Justice Gregory Moeller asked Donohue about the sentence Crombie got, looking at the maximum potential punishments, where attempted strangulation would’ve given 15 years total, compared to the 10 years he got from his conviction, asking her if he got a lucky break?
Donohue said no, due to the fact that Crombie was acquitted of the initial charge, attempted strangulation, the standard for that charge does not require injury. She claims her client was not given notice that if he was acquitted of attempted strangulation, he could still be charged with domestic battery.
Getting pushback from the justices, Moeller said the jurors had asked the judge overseeing the case multiple questions about the two charges and how to resolve them.
“Some thought he was guilty of one, and some thought he was guilty of the other. If he’d only been facing one, you’re asking us to assume, well, they would have acquitted him of that, because they acquitted him, but here, when they had a choice,” Moeller said.
Donohue said her view was that the judge was confused about what the jury was asking. However, the fact of the matter is that Crombie’s defense attorney pointed out multiple contradictions and showed the jury that he did not meet the standards for the charge for which he was convicted.
State’s response
Representing the state, Neil Peterson, deputy attorney general for Idaho, told the justices that this case doesn’t meet the state’s standards for keeping the appeal alive, as Crombie did not cite any legal theory to support it.
Moeller questioned Peterson as to whether Crombie’s defense attorney met the state’s standard when he questioned the legitimacy of the lesser domestic battery charge.
Peterson maintained that Crombie’s attorney never advanced any legal theory to support preservation of an appeal.
Moeller argued that Crombie’s attorney was on the right track but didn’t complete his argument.
“How strict are our preservation rules that we’re going to fault an attorney for meandering in his analysis?” Moeller said.

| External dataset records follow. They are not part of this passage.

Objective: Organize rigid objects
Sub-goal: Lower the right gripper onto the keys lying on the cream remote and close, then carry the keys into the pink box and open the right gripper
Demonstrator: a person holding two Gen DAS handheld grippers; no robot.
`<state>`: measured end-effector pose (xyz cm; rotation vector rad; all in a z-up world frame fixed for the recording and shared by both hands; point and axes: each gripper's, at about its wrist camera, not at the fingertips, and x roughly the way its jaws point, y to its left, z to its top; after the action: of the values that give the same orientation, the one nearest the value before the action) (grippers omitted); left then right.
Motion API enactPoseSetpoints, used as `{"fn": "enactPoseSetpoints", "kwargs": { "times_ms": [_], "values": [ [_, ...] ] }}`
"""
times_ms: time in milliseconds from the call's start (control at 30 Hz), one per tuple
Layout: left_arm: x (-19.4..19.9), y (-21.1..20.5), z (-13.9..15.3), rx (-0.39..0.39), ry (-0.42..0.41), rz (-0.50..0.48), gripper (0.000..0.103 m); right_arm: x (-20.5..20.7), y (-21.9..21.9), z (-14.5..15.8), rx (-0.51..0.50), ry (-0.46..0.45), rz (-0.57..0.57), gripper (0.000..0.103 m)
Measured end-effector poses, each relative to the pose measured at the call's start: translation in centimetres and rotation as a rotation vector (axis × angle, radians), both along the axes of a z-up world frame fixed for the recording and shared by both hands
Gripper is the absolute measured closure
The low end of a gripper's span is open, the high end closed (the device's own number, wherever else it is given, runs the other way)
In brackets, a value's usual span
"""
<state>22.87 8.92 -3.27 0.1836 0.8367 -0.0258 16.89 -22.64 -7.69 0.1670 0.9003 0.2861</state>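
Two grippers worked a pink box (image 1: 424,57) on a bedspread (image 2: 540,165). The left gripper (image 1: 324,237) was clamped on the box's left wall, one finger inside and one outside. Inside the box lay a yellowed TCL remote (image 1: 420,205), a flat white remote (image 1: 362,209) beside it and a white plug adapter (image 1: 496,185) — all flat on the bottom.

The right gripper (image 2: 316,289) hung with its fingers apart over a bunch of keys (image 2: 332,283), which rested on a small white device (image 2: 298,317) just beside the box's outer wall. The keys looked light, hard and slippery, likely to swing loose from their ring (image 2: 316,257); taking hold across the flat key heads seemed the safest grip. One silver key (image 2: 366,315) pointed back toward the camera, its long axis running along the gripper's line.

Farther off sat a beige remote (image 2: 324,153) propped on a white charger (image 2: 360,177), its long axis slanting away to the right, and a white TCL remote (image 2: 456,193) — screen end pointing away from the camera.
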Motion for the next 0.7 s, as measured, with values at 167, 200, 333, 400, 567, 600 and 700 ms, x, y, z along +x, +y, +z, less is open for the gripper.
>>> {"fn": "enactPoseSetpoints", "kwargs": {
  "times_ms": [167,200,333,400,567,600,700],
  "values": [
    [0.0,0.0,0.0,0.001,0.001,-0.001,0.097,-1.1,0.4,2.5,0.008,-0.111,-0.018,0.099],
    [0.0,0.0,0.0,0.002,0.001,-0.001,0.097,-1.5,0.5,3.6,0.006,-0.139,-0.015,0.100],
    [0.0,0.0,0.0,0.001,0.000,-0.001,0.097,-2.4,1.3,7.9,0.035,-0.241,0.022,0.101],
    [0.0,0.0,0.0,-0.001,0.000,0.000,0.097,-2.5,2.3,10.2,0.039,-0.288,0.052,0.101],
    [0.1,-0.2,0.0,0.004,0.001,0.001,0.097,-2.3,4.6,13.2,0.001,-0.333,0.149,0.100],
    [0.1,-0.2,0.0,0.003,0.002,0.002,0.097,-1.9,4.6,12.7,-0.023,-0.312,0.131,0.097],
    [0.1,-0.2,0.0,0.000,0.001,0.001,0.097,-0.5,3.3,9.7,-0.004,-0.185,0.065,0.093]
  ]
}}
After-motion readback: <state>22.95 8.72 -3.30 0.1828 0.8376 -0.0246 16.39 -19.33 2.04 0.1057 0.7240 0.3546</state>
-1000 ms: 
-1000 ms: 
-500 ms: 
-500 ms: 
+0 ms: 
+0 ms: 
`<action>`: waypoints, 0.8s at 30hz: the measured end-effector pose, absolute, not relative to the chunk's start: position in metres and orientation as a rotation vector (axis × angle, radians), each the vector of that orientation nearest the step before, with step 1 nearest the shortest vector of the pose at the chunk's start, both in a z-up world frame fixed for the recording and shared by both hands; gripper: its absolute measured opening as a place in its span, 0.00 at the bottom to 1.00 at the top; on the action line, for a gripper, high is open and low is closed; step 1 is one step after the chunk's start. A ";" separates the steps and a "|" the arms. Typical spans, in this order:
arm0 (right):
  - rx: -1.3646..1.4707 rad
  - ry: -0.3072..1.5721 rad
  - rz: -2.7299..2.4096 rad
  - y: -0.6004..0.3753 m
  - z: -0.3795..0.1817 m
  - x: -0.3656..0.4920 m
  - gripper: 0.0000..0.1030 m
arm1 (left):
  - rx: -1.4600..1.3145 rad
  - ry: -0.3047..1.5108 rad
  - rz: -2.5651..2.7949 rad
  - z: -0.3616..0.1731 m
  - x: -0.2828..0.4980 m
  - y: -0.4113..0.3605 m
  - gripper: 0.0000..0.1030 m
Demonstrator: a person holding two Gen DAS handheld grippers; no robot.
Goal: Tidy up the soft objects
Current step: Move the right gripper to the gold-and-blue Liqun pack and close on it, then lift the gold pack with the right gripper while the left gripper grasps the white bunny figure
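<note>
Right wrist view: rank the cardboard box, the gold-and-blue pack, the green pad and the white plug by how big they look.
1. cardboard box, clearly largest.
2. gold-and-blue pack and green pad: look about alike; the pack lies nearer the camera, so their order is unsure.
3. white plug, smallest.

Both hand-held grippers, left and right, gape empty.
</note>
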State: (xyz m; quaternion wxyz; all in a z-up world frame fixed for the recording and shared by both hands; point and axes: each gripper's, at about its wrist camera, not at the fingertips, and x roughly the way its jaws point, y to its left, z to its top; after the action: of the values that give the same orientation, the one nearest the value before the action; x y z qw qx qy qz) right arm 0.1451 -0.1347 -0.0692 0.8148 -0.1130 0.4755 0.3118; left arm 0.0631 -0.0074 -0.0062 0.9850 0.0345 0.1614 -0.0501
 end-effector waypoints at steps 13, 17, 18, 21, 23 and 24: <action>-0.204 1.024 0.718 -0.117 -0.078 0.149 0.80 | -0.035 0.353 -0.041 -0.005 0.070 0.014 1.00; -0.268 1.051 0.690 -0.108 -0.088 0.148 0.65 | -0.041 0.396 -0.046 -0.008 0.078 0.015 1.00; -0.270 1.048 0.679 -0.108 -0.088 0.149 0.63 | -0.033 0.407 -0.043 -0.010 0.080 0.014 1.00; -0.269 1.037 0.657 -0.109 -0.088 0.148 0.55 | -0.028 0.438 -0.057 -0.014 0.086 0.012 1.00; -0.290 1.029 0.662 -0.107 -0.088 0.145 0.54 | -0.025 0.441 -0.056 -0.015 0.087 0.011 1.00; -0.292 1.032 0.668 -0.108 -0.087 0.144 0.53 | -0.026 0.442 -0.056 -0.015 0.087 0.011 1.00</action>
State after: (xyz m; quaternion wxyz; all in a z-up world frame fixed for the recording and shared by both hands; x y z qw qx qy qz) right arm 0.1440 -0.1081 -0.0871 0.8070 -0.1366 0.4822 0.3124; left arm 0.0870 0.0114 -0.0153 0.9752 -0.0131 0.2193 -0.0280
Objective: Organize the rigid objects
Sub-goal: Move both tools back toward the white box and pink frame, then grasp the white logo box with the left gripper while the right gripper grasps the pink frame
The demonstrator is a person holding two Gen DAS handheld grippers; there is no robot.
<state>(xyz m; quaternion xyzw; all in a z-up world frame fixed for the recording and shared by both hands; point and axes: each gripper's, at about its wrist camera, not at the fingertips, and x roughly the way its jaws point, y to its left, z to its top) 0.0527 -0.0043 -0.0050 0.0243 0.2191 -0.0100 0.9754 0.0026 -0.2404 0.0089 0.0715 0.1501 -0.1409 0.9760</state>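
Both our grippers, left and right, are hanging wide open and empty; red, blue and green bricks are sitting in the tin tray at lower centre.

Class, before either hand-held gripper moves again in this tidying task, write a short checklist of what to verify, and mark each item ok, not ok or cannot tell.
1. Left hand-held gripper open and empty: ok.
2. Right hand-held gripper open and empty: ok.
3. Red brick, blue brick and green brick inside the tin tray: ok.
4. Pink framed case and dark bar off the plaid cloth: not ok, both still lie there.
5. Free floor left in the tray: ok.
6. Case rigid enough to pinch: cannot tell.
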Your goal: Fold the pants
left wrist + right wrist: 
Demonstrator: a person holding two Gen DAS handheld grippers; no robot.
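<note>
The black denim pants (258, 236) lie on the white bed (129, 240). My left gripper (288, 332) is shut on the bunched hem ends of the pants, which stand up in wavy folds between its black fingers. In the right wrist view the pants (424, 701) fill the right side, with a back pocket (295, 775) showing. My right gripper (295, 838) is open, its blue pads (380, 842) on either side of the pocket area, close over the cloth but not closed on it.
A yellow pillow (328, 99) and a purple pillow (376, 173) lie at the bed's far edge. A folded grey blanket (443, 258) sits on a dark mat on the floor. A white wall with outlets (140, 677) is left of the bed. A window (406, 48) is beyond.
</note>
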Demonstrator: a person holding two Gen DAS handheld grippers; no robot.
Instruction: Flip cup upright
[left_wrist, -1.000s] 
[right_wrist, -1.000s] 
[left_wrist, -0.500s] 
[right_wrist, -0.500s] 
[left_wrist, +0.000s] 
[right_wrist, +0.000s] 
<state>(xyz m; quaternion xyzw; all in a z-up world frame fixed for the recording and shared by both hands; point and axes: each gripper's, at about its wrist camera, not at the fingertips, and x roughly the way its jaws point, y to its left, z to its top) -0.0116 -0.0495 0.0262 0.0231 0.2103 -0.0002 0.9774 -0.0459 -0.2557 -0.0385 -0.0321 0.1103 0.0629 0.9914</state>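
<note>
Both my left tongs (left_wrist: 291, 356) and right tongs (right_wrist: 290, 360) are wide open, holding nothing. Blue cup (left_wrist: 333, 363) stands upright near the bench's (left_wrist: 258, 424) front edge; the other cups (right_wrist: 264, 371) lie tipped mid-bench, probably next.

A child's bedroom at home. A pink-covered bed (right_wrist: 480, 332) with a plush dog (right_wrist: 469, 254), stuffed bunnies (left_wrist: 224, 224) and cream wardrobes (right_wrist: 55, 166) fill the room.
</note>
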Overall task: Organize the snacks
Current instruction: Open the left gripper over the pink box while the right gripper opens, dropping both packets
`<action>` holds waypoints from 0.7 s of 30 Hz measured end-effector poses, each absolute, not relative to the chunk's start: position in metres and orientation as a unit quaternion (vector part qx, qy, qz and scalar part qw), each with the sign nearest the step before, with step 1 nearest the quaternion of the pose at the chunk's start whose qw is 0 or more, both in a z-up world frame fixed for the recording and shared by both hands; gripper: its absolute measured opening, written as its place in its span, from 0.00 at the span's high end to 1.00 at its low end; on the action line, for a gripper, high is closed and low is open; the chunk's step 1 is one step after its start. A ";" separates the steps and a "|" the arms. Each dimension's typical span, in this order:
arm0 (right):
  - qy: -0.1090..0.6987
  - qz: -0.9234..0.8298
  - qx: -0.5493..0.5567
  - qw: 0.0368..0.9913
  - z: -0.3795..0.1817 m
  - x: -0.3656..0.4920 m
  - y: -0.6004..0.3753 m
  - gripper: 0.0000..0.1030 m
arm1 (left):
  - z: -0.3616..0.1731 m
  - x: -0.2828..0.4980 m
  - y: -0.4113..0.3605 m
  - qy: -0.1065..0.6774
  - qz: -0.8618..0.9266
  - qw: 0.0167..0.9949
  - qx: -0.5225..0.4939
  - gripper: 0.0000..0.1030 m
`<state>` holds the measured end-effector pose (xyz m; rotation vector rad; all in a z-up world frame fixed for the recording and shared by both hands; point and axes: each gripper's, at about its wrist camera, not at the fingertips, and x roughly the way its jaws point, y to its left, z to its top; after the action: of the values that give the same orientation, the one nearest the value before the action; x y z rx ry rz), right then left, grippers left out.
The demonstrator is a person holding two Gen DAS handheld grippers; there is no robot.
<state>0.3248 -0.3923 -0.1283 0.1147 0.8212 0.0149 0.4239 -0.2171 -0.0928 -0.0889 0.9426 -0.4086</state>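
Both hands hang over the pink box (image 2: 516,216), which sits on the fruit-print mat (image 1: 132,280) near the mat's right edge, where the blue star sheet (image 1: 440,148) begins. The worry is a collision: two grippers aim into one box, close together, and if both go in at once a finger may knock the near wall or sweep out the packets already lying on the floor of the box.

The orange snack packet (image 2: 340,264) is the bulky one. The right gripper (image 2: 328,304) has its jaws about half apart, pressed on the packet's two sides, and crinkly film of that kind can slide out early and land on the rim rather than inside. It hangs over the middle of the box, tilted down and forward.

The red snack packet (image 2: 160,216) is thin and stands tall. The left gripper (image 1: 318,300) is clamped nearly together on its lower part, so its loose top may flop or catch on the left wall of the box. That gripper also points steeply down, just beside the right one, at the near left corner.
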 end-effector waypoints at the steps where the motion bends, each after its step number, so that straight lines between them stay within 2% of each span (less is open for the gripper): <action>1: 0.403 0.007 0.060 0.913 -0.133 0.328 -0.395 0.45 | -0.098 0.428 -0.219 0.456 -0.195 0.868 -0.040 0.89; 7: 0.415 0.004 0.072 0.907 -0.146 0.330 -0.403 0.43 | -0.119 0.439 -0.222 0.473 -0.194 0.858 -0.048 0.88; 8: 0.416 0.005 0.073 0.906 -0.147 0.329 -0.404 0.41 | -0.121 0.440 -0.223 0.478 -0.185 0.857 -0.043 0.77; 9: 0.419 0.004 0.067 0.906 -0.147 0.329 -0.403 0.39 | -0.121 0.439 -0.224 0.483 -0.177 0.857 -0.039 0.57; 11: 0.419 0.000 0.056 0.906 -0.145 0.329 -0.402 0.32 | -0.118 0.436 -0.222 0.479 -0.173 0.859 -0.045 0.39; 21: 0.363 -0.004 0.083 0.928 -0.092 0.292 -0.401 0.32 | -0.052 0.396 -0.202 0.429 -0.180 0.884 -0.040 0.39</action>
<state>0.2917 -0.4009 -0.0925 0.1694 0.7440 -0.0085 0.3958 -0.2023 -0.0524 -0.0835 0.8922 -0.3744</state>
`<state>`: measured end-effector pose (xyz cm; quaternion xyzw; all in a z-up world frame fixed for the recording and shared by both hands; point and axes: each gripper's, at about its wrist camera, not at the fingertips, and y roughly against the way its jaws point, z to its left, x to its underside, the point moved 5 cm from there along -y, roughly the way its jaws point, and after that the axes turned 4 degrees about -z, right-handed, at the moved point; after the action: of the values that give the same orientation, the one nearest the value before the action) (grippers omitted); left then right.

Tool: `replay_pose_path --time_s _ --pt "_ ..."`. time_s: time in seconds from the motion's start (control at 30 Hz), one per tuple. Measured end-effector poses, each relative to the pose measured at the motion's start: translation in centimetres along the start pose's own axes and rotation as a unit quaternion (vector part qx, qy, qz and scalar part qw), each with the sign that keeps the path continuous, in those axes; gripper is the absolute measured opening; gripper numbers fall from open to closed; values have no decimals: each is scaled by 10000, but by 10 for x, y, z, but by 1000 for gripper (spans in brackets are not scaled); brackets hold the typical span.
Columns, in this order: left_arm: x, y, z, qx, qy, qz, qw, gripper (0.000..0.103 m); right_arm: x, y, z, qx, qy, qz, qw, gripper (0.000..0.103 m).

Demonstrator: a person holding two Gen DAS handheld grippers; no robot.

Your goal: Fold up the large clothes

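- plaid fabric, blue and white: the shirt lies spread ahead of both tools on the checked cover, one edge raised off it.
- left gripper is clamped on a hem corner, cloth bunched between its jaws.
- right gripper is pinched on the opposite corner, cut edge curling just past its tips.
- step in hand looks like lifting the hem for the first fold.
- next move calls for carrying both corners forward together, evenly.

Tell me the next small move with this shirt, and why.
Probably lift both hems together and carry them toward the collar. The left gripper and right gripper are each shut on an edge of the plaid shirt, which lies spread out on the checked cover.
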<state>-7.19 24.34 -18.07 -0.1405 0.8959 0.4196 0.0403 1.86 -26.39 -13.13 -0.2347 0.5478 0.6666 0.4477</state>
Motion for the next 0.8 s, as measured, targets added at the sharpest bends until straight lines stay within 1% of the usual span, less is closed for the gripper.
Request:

Peterson said that the Supreme Court found there was enough to preserve the case for appeal, as Crombie’s attorney incorporated enough of the standard.
However, the state still reaffirmed that this wasn’t the case.
Persistent violator issue
Part of the argument for dismissing Crombie’s conviction was the incorporation of the persistent violator enhancement into his sentence.
Donohue claims that the state’s incorporation of the enhancement was in error, as it had been dismissed in a prior drug offense committed by Crombie in 2013 when a judge dismissed and discharged that case.
Peterson argued that the relief granted to Crombie did not nullify his conviction, as the state’s leniency statute defines final dismissal as allowing for the restoration of an individual’s civil rights.
Moeller asked Peterson whether Crombie could vote and own a firearm, which Peterson said was correct.
Looking at two separate Idaho Code provisions governing the dismissal of convictions, the justices continued to question Peterson’s position on behalf of the state.
Justice Colleen Zahn said that under Idaho Code 19-2604, when Crombie received a dismissal and discharge from probation, there had to be some significance to the dismissal of the drug conviction. She asks Peterson if that, in turn, means the Crombie’s conviction is gone.
Peterson argues that it truly doesn’t mean the record is completely wiped under State v. Glenn, which holds that a prior guilty plea would still enable Crombie to receive a persistent violator enhancement.
Justice Cynthia Meyer agreed with this argument regarding DUI and drug statutes, but this wasn’t the situation with Crombie. She agrees that Crombie did plead guilty in the past, but how does persistent violator apply in a separate charge, that’s not related to DUI or drugs?
“This isn’t enhancing, because it’s another drug crime, it isn’t enhancing, because it’s yet another DUI. It’s a different situation altogether,” Meyer said.
While no decision was made during today’s hearing, the matter is under advisement. EastIdahoNews.com will update once a decision has been made.